Howard and Downer exploited the very crisis
they helped to create as a pretext for invasion. Australian troops-
granted full immunity for any actions taken in restoring law and
order under special legislation at Howard's insistence-will remain
in the Solomon Islands for at least 10 years.
PNG is the world's fourth-largest gold
producer. Untrammelled access to this wealth is a powerful motivation
for Australia to maintain its influence there. Mining giant, Rio
Tinto (formerly known as CRA) has a $1.3 billion project, the
Lihir Gold mine, which pumps millions of cubic meters of cyanide-contaminated
waste into the sea every year in one of the richest areas of marine
biodiversity on earth. BHP, an Australian multinational, dumped
their mining waste into the Ok Tedi and Fly Rivers, ruining the
lives of thousands of subsistence farmers. Then BHP helped draw
up legislation-imposed on a PNG parliament fearful of losing export
revenue- which absolved BHP "from all and any demands and
claims arising directly or indirectly from the operation of the
mine."
The activities of Rio Tinto at their Panguna
copper mine on Bougainville from 1972-1988 that turned fertile
Jaba and Kawerong river valleys into wastelands provoked a civil
war. The then Australian Labor government provided helicopters
and other military aid to help the PNG government crush the movement
for Bougainvillean independence.
A twisted logic infests all the demands
made by Australia because their agenda is to ensure "law
and order," "stability" and investment, not to
solve the human problems of these nations. PNG is a "failed
state," with endemic lawlessness. The World Bank admits that
the level of crime is a result of the growing numbers of unemployed
youth living in squalor on the city fringes. The solution? Cut
back government spending-which will mean virtually no health service,
and education cuts when one in three are illiterate. Condemn thousands
more to unemployment in order to make enterprises like Air Niugini,
Telikom and Post PNG profitable.
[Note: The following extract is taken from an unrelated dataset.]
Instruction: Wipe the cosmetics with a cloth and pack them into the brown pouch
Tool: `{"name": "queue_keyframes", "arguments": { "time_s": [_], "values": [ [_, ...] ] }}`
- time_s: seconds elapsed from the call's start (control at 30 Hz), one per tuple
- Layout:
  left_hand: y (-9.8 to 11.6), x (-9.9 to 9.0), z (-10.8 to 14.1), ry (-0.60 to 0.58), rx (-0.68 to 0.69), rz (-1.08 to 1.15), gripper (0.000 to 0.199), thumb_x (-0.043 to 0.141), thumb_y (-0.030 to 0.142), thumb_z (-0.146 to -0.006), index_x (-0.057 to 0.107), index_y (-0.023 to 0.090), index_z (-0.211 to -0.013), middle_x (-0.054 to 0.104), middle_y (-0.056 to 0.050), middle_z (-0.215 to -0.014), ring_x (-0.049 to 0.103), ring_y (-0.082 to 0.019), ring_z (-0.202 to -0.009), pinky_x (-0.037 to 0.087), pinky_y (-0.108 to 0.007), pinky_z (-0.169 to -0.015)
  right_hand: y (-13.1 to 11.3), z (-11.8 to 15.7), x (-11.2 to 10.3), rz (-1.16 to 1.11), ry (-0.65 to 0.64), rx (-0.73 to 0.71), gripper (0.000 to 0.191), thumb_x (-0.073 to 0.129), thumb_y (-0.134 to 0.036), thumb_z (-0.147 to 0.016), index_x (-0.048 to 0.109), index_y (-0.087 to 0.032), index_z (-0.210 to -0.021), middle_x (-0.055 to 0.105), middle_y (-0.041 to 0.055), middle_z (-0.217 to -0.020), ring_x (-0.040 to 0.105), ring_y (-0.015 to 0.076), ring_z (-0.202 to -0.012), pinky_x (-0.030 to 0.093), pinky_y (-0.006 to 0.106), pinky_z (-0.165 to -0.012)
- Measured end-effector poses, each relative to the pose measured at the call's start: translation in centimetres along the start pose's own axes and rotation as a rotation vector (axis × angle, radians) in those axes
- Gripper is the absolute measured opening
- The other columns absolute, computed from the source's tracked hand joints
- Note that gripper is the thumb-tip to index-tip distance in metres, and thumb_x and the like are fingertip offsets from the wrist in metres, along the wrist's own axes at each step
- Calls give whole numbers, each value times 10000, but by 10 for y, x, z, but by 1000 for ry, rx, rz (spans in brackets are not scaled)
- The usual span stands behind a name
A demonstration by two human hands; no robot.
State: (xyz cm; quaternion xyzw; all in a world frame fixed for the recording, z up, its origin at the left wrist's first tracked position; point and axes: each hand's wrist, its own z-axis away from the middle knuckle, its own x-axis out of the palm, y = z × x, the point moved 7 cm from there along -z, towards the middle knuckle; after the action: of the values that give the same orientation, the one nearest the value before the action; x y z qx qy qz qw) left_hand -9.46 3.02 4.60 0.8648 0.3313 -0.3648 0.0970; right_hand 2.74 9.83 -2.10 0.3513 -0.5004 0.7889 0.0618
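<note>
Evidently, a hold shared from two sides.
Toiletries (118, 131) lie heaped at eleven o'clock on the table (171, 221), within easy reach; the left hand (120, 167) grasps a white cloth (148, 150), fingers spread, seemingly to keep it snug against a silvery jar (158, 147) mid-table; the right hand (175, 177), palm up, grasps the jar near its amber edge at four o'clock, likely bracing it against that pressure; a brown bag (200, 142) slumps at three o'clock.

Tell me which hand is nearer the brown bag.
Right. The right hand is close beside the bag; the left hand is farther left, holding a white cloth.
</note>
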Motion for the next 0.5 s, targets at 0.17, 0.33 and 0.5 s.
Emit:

The inevitable social unrest
justifies more pressure for "reform" or even military
invasion.
"PNG's dysfunctional institutions,"
the justification for the Australian takeover, are the result
of decades of Australian colonial rule. They were built to serve
the mining, trading and plantation interests that dominate the
economy. Most of PNG remains inaccessible by road, 37 percent
live below the poverty line, infant mortality rates are 54.84
per 1,000 live births compared with 4.83 in Australia. Australian
capital owns almost half the economy with $2.3 billion investment
in a country with a GDP of $1.2 billion. Last year's budget was
dictated by Australia. Its centerpiece was huge tax exemptions
for mining companies paid for by drastic cuts to education and
other public services.
John Howard summed up the real, imperialist
agenda behind the recolonization of the Solomon Islands and PNG
when he pronounced "this is our part the world...this is
our patch."
Sandra Bloodwoorth is a leading member
of Socialist Alternative in Australia. She lives in Melbourne.